Click the play button to see what Jack and our viewers had to say. (PHOTO CREDIT: GETTY IMAGES)
FROM CNN's Jack Cafferty:
Not now....Maybe later. That's pretty much what Congress told the Big Three U.S. automakers yesterday.
Executives from Ford, Chrysler and GM appeared on the Hill two days this week all but begging for federal aid. They said they needed a $25 billion bridge loan just to stay in business through the end of the year. Well it turns out Democratic leaders want to know exactly what they're going to do with that cash before they push through any legislation granting it.

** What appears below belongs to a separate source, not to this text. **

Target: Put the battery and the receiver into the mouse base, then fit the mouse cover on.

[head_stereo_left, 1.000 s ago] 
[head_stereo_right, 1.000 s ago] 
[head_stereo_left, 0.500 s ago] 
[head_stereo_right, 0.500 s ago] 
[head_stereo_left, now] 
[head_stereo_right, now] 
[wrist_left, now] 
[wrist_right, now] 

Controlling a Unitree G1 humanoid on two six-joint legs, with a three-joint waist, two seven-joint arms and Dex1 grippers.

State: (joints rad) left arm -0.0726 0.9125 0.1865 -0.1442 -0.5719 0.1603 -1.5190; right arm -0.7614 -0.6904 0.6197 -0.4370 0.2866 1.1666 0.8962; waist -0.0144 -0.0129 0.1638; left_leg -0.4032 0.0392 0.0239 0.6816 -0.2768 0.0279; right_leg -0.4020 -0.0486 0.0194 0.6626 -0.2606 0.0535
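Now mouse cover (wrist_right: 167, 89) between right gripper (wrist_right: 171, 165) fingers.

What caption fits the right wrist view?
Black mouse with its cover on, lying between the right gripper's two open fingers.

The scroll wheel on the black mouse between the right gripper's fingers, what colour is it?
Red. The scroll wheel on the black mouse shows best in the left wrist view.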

House Speaker Nancy Pelosi said yesterday "Unless they show us the plan, we cannot show them the money."
So Congress will return next month to consider this $25 billion bailout if, and only if, the companies come up with a "viable" recovery plan to present to them by December 2nd.

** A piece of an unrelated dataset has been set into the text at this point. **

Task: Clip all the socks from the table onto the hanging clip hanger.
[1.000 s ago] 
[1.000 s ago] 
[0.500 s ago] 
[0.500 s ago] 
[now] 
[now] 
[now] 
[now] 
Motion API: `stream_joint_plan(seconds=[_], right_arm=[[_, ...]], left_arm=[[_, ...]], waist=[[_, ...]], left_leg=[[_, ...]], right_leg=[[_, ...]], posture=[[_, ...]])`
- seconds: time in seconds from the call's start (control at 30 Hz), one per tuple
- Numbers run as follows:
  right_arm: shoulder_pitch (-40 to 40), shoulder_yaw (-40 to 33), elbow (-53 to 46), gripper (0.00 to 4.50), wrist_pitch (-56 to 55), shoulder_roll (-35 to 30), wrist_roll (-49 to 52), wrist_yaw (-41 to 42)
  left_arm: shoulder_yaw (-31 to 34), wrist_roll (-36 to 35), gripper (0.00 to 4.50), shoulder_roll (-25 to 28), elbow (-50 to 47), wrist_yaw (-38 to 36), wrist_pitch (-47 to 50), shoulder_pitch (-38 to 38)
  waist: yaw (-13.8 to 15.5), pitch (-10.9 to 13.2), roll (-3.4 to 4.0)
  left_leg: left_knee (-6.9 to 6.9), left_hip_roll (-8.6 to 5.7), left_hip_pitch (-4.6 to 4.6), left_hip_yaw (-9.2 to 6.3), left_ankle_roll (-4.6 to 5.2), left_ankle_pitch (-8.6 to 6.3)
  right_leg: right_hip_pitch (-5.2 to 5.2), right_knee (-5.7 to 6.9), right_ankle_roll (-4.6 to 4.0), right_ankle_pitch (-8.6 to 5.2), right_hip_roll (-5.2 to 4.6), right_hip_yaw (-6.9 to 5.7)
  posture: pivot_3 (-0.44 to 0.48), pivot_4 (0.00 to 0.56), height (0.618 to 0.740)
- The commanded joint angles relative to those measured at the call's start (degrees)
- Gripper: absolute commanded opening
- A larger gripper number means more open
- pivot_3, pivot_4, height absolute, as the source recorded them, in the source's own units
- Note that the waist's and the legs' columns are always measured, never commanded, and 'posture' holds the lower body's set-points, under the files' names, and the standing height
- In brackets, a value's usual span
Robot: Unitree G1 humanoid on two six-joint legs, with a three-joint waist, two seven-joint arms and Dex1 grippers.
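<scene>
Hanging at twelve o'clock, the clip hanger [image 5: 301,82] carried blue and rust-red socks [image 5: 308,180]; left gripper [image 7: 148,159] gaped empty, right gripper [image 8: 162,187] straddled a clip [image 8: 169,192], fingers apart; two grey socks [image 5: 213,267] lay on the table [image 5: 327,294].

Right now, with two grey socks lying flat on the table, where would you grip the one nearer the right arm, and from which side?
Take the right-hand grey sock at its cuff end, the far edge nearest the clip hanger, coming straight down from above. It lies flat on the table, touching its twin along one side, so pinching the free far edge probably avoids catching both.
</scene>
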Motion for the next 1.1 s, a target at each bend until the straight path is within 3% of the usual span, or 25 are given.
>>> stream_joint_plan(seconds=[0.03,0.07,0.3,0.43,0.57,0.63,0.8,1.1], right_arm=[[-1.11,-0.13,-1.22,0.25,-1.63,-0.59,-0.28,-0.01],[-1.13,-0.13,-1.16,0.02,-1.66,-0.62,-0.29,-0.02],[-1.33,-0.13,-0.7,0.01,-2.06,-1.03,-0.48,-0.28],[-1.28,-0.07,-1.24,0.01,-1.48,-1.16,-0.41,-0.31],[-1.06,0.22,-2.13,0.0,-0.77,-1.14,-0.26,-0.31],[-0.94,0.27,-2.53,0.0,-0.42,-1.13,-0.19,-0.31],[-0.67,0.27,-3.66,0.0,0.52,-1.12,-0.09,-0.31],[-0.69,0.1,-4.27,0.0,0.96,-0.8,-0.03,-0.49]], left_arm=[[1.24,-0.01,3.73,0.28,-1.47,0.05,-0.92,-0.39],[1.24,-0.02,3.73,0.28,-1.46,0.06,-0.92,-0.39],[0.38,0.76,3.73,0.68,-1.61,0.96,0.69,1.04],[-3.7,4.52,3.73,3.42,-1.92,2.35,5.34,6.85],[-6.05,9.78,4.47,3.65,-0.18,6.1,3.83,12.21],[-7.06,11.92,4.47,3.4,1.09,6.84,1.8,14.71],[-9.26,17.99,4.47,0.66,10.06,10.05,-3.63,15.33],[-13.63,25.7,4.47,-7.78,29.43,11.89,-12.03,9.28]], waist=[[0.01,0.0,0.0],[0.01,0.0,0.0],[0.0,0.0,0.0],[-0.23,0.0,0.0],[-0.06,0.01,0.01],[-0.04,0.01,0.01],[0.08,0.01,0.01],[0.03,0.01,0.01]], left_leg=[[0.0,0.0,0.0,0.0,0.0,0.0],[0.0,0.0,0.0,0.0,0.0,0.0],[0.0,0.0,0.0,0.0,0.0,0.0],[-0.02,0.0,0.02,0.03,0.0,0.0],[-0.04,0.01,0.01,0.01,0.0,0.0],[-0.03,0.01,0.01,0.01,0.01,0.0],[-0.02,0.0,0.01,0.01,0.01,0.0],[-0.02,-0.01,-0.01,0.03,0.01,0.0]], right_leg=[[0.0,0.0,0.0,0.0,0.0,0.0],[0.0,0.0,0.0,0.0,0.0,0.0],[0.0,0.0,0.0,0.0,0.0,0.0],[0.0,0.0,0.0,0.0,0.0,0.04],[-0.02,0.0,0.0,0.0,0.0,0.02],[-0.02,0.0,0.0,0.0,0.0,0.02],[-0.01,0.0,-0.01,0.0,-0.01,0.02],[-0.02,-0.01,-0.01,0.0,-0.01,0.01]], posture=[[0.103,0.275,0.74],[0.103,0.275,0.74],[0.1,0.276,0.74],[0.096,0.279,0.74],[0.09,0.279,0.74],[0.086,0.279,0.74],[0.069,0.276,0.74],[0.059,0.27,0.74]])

It’s interesting that Congress all of a sudden wants detailed plans for the auto industry. Since they forked over $700 billion for the financial institutions, there has been virtually no Congressional oversight on what's been done with that money.
Here’s my question to you: What should the automakers agree to do in order to secure government aid?
Interested to know which ones made it on air?
Chuck from Sheboygan, Wisconsin writes:
They should immediately agree to meet 35 mile per gallon CAFE standards within 3 years, 50 mpg within 10 years. They must agree to pay back the loans with interest. They must eliminate all corporate bonuses. Heck, I'm not getting one this year, why should they?
Charles from Lansing, Michigan writes:
First, they have to show they can market their product to the general public. These three yo-yos have shown they don't have a clue by flying into Washington, D.C. in separate corporate jets. Start with three new CEOs.
Rick from Miami, Florida writes:
Send a memo to the union that the new rate of pay to tighten a nut in an assembly line is 8 dollars an hour. It has mistakenly been set at 30 bucks per hour and above for years. They would still be allowed to keep the fortunes they have built through years of being insanely overpaid, but starting tomorrow it's over. The guy watering the flowers at the Wal-Mart Garden Center works just as long and hard, but I'm sure he does not hold out for 100 grand a year. If the delusional Union members don’t like it, let them take their High School diplomas and dubious marketable skills elsewhere, and good luck.
The question should be, “Can we afford millions more on unemployment?”
Susi from Tucson, Arizona writes:
They shouldn't do anything. They should declare bankruptcy and work on building a smart industry with eco-friendly and economical vehicles. While I have sympathy for the loss of jobs, surely this didn't just happen last week. It's been coming for years, and no one has done anything to change the direction of the industry. Sorry, but tough love is the answer.
Charlie from New Mexico writes:
Given the present executive corporate culture and the unions' cost, I seriously doubt if anything will keep the "Big 3" afloat for very long. In the not-to-distant future, I fully expect my 2005 Chevy to be as much of an "orphan" as my 1937 Packard.